* [INSTRUCTIONS FOR THE TASK] From the entries below, return only the lines starting at the one that contains "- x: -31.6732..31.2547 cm" and ending at the one that contains "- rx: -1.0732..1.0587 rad", exactly as they stand.

* [DATA FOR REVIEW]
--------------------
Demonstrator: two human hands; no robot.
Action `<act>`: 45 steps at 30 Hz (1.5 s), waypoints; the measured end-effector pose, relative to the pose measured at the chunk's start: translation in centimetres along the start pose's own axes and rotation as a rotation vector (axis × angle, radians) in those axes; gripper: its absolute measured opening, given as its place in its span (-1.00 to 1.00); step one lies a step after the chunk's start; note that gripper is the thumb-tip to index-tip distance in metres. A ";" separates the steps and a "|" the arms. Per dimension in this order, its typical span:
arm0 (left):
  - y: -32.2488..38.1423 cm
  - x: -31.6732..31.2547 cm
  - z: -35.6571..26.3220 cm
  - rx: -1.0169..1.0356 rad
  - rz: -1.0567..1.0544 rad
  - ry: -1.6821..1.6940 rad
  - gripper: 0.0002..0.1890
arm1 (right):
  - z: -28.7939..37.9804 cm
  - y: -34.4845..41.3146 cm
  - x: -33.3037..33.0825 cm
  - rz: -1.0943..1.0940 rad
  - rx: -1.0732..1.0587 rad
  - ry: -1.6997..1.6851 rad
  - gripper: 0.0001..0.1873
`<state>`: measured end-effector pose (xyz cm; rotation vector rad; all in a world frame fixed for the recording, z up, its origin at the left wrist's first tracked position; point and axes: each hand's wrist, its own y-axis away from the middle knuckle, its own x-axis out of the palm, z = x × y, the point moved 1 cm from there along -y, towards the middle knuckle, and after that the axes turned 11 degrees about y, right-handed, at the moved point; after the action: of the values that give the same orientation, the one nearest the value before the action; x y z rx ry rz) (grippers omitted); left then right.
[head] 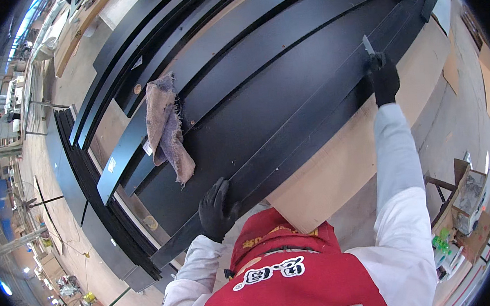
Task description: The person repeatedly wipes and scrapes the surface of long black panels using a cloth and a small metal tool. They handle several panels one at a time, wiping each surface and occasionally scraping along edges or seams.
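My right hand (385, 80), in a black glove, is closed around a small tool with a flat, pale metal blade (368, 45). The blade points away from me, over a long black board strip (290, 142) near its far right end. My left hand (216, 210), gloved too, rests on the near left part of that strip with the thumb apart from the fingers. Under and beyond the strip lies a wide black panel (262, 103). A frayed, stained cloth (165, 129) is draped over the black boards left of the panel's middle.
More long black boards (227, 52) lie side by side beyond the panel, some with labels. A stack of black boards (96, 201) stands at the left. Bare wood-coloured board (334, 171) extends between me and the strip. A wooden box (469, 196) is at the lower right.
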<state>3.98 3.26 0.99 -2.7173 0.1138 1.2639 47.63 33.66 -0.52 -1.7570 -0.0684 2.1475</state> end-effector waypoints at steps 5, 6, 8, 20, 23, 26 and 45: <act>-1.1 0.2 -0.5 0.059 0.064 0.000 -0.19 | 7.0 19.2 -2.6 0.392 -0.075 -0.398 -0.79; -1.6 0.6 -0.7 0.094 0.077 -0.020 -0.15 | 8.6 23.3 -3.3 0.519 -0.155 -0.358 -0.81; -2.9 1.8 -0.9 0.109 0.067 -0.033 -0.13 | 11.9 29.0 -4.0 0.425 -0.299 -0.345 -0.78; -4.2 3.0 -1.3 0.113 0.019 -0.026 -0.21 | 13.3 28.3 -1.4 0.241 -0.313 -0.292 -0.73; -3.3 2.7 -0.7 0.102 0.025 -0.041 -0.25 | 9.9 23.3 -0.5 0.163 -0.210 -0.180 -0.69; -1.0 1.3 0.4 0.087 0.042 -0.049 -0.26 | 7.3 18.5 -0.6 0.128 -0.028 -0.074 -0.72; 6.1 -4.2 4.8 0.111 0.145 -0.115 -0.14 | 0.7 9.2 0.7 0.051 0.102 -0.132 -0.58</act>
<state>-3.10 -1.97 0.57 -2.5756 0.3626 1.4042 44.61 25.39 -3.45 -1.5753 0.0521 2.2597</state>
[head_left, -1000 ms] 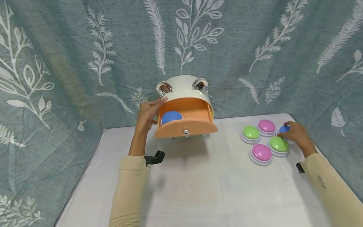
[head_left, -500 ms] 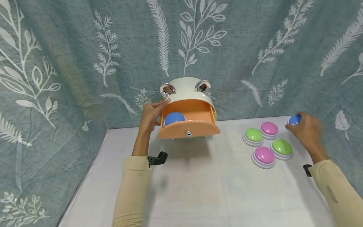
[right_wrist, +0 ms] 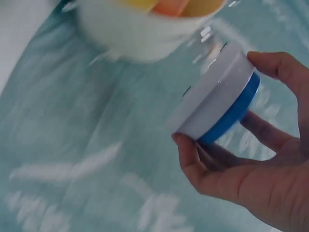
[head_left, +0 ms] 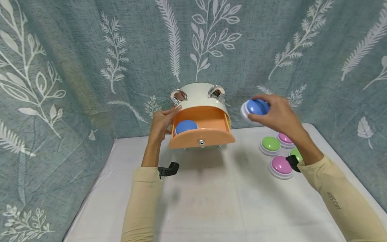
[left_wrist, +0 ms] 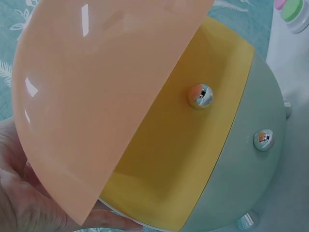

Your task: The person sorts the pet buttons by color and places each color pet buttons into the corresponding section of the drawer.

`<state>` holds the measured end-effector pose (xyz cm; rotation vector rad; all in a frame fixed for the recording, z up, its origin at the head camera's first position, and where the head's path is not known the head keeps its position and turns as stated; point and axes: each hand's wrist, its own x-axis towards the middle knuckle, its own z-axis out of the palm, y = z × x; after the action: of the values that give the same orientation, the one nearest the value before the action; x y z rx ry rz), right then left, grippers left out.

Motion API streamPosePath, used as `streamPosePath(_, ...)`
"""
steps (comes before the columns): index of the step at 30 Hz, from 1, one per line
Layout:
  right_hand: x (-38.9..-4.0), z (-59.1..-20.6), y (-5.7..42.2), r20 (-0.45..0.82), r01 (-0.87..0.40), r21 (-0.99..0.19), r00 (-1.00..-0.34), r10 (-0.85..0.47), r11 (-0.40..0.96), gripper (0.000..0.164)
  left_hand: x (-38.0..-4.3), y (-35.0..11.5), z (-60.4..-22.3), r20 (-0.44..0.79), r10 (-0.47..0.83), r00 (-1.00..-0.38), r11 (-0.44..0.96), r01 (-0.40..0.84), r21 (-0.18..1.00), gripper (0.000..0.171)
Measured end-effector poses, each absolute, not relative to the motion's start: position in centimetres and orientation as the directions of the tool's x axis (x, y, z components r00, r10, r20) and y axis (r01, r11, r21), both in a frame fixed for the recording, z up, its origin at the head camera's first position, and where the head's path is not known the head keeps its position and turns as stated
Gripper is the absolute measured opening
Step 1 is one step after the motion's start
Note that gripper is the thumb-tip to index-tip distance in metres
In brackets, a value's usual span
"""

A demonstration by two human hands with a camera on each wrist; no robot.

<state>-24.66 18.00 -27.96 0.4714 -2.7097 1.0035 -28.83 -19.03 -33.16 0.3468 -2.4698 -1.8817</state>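
Observation:
In the head view a round cabinet (head_left: 198,94) with two silver ring ears stands at the back. Its orange top drawer (head_left: 202,137) is pulled out, with a blue-domed push button (head_left: 186,126) in its left part. My left hand (head_left: 160,126) grips the cabinet's left side; the left wrist view shows a yellow drawer (left_wrist: 178,130) and a pale green drawer (left_wrist: 241,169), each with a silver knob. My right hand (head_left: 279,112) holds another blue-domed push button (head_left: 257,107) by its white base, in the air right of the cabinet; thumb and fingers pinch opposite edges in the right wrist view.
On the white-covered table (head_left: 205,195) at the right sit green buttons (head_left: 270,144) and pink buttons (head_left: 282,165), partly behind my right forearm. A teal leaf-patterned curtain (head_left: 136,67) hangs close behind the cabinet and along both sides.
My right hand has lifted the blue button from beside the others at the right and carried it left toward the cabinet. The left hand stays on the cabinet's side.

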Motion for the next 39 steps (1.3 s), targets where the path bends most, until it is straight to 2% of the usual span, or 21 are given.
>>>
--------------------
* [OUTPUT FOR THIS TASK]
  - x: -31.6732..31.2547 cm
  - z: -35.6571..26.3220 cm
  - rx: -1.0169..1.0356 rad
  - rz: -1.0567..1.0544 rad
  - ry: -1.6821..1.6940 rad
  - gripper: 0.0002..0.1890
arm1 (right):
  - z: -28.7939..37.9804 cm
  - y: -34.4845..41.3146 cm
  - x: -33.3037..33.0825 cm
  - rz: -1.0943..1.0940 rad
  - rx: -1.0732..1.0587 rad

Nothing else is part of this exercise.